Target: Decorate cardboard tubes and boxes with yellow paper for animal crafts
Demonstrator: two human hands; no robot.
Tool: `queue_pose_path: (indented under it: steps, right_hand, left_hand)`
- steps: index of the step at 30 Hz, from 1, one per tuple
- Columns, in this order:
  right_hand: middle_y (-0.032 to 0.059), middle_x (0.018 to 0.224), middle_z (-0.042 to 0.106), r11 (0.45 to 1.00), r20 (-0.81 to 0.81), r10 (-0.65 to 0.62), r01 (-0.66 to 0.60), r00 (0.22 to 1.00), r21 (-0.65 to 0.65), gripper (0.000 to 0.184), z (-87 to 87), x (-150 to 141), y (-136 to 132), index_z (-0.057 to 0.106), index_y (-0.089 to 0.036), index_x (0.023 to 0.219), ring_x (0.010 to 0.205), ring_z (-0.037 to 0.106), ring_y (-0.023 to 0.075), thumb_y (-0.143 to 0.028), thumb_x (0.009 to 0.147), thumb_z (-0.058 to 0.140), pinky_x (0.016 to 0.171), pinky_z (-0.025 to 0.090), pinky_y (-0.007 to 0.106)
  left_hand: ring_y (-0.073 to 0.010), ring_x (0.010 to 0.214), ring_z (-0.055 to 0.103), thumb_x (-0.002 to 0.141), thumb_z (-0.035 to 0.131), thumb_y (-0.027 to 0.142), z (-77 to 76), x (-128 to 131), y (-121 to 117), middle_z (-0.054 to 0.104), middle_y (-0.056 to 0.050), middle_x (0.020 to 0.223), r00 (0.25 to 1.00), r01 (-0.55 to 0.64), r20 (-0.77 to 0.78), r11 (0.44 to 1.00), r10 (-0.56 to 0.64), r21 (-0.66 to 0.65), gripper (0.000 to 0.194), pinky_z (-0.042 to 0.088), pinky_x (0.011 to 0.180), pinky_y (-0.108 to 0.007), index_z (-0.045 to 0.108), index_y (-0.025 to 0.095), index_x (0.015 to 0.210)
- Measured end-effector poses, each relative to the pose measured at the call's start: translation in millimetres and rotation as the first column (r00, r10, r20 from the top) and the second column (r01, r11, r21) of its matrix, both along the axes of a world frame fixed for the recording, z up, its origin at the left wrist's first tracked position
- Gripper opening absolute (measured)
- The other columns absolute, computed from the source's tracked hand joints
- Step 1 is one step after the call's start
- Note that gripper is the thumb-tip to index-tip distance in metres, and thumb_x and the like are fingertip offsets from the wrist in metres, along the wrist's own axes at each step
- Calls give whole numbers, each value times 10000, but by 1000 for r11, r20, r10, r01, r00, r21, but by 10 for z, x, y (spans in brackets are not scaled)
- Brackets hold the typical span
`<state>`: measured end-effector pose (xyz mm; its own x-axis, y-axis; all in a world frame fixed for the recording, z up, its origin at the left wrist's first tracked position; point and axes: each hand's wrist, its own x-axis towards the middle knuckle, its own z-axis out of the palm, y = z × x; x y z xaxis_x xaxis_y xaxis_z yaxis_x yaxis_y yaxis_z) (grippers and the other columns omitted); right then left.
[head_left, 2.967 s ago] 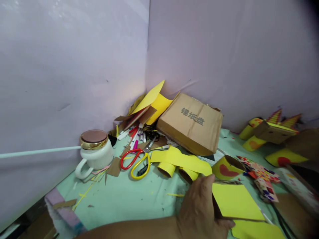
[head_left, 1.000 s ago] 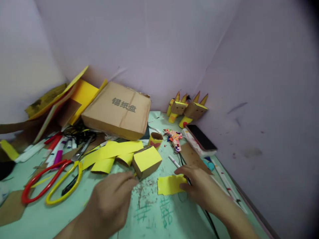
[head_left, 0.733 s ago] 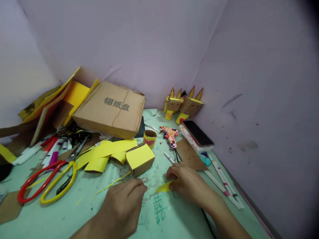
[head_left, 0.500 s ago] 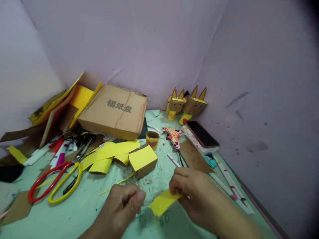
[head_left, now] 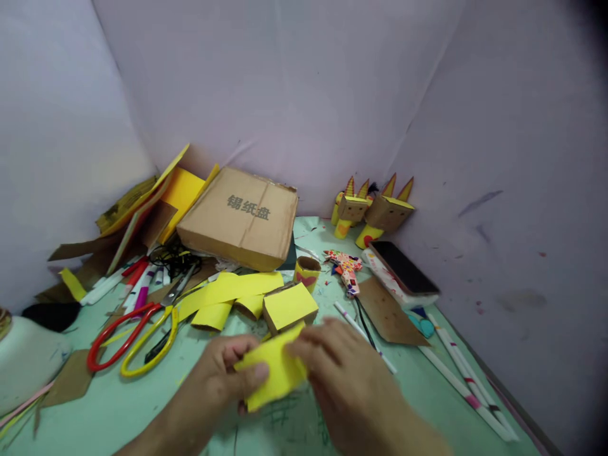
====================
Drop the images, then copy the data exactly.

◆ EXPECTED OUTPUT:
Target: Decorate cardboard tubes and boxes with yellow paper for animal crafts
Demonstrator: two human hands; no robot.
Tool: `queue_pose_path: (indented under it: steps, right_hand, left_hand)`
- steps: index of the step at 30 Hz, from 1, one per tuple
- Columns, in this order:
  right_hand: middle_y (-0.032 to 0.059), middle_x (0.018 to 0.224), middle_z (-0.042 to 0.106), r11 (0.45 to 1.00), r20 (-0.81 to 0.81), r10 (-0.65 to 0.62), r01 (-0.66 to 0.60), r00 (0.22 to 1.00), r21 (-0.65 to 0.65), gripper (0.000 to 0.184), z (-87 to 87), x (-150 to 141), y (-136 to 132), index_z (-0.057 to 0.106), index_y (-0.089 to 0.036), index_x (0.023 to 0.219), ring_x (0.010 to 0.205), ring_z (-0.037 to 0.106), ring_y (-0.023 to 0.075), thumb_y (-0.143 to 0.028), thumb_x (0.009 to 0.147), thumb_z (-0.058 to 0.140), pinky_x (0.016 to 0.171), pinky_z (-0.025 to 0.090), pinky_y (-0.007 to 0.106)
  left_hand: ring_y (-0.073 to 0.010), ring_x (0.010 to 0.214), ring_z (-0.055 to 0.103), thumb_x (-0.002 to 0.141), thumb_z (-0.035 to 0.131), thumb_y (-0.027 to 0.142), z (-77 to 76), x (-128 to 131), y (-121 to 117), middle_z (-0.054 to 0.104), middle_y (-0.056 to 0.050), middle_x (0.020 to 0.223), r00 (0.25 to 1.00), r01 (-0.55 to 0.64), r20 (-0.77 to 0.78), r11 (0.44 to 1.00), r10 (-0.56 to 0.64), r21 (-0.66 to 0.65), gripper (0.000 to 0.194), pinky_z (-0.042 to 0.088), pinky_x (0.011 to 0.180), pinky_y (-0.108 to 0.007), index_z (-0.045 to 0.108), index_y (-0.025 to 0.095), index_x (0.015 to 0.210)
- Measured end-effector poses, each relative to the pose measured at the call's start: translation in millimetres and rotation as the first column (r00, r10, r20 from the top) and the second column (r01, r11, r21) of its matrix, both along the axes of a world frame fixed for the recording, z up, its origin at the left wrist's first tracked position
- Gripper opening absolute (measured)
- The other columns absolute, computed from the source's tracked hand joints
- Step 1 is one step after the call's start
- Note that gripper is the thumb-tip to index-tip distance in metres, and thumb_x and the like are fingertip offsets from the wrist in metres, along the wrist's own axes at each step
- Calls give whole numbers, each value times 10000, but by 1000 for r11, r20, r10, r01, r00, r21, but by 10 for z, x, y (spans in brackets are not scaled)
- Brackets hold the typical span
`<state>`: measured end-effector pose (xyz mm; its own x-axis, y-axis; all in a world frame fixed for the recording, z up, its origin at the left wrist's first tracked position; point and axes: each hand's wrist, its own x-axis towards the middle knuckle, its own z-axis out of the palm, y = z × x; x y z xaxis_x xaxis_y xaxis_z yaxis_x yaxis_y yaxis_z) (grippers and the other columns omitted); right then left.
[head_left, 2.967 s ago] 
[head_left, 1.000 s ago] 
[head_left, 0.733 s ago] 
[head_left, 0.500 s ago] 
[head_left, now] 

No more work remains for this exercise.